Firefly pivoted, as many organizations did, to offer their services online. They supported families of children with autism through the difficult journey of at-home learning and pandemic life. But they went beyond business as usual. They served as a national thought leader, offering ideas and support to people with autism and their loved ones by providing guidance for adjusting to face masks and more. Once the vaccines were developed, Firefly pivoted again to serve not only people with autism but their entire local community by becoming a vaccination site. They held several clinics, vaccinating over 1,000 Coloradoans.
Example: National Jewish Health was already a recognized leader in respiratory health when the Covid-19 pandemic began. They used their existing expertise and facilities to respond quickly, creating acute care and recovery clinics for children and adults and developing multiple diagnostic testing platforms. They didn’t keep their knowledge to themselves – experts from National Jewish Health provided strategic consulting to help organizations create the safest environments possible during the pandemic.
As new potential treatments emerged, such as remdesivir and monoclonal antibodies, National Jewish Health held clinical trials to test efficacy. As new symptoms emerged, particularly long-lasting symptoms, they opened the Center for Post-COVID Care and Recovery where professionals, including MFF’s own Senior Advisor, Paul Heitzenrater, work with long-haulers to help patients on their recovery journey.
Example: Prior to the pandemic, the Shedd Aquarium in Chicago was focused on building an exceptional experience for in-person visitors. When the pandemic shut down their primary source of revenue and interaction with their audience, they got creative. They injected renewed energy and innovative ideas into their social platforms, resulting in several Shedd penguins going viral for videos featuring the animals exploring the empty aquarium.

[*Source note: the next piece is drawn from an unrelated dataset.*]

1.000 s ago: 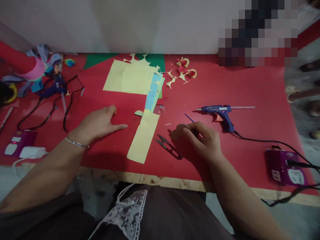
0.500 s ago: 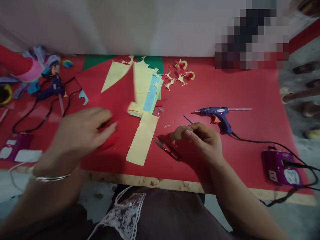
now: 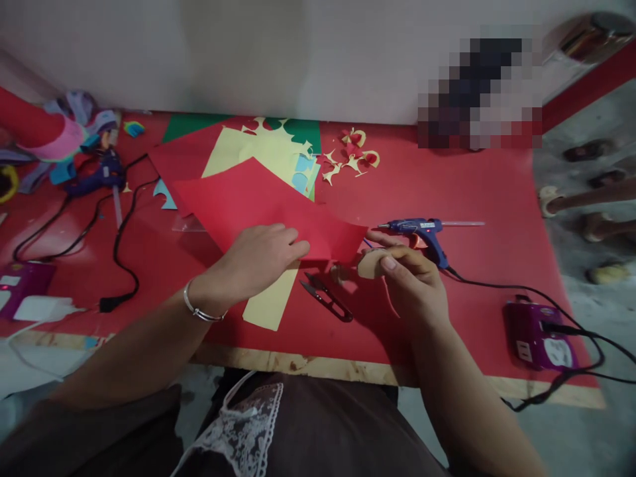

Shedd Aquarium’s ongoing social strategy keeps audiences connected to the in-person experience of visiting the aquarium but from the comfort and safety of their own home, anywhere in the world. Their audience is larger than ever.
Social media wasn’t the only arena where Shedd Aquarium got creative, though. They also served the public interest and scientific community by loaning out lab equipment to help with local Covid-19 testing efforts.
Example: Global Conservation Corps (GCC) bridges the gap between communities and wildlife in South Africa. They protect local species and bring new economic opportunities to their human neighbors. A critical part of their strategy is providing conservation and wildlife education to local schools. When schools closed, they were low on resources to run effective digital learning. GCC stepped in by fundraising to provide Acer Chromebooks that allowed students to continue learning and allowed GCC to continue their programming. Early in the pandemic, GCC used their vehicles and funds to deliver food to local communities while businesses, and jobs, were shut down.
For their broader audience, GCC used the pandemic as an opportunity to expand their digital offerings. They created a new video and podcast series called “Careers in Conservation” that shares stories from the conservation professionals with whom they work. They created another podcast series called “Voices of Nature” that features leaders committed to saving and protecting the world’s natural resources. It showcases these leaders’ work and explores solutions for everyone to be part of an effort to protect wildlife and the ecosystems on which we all depend.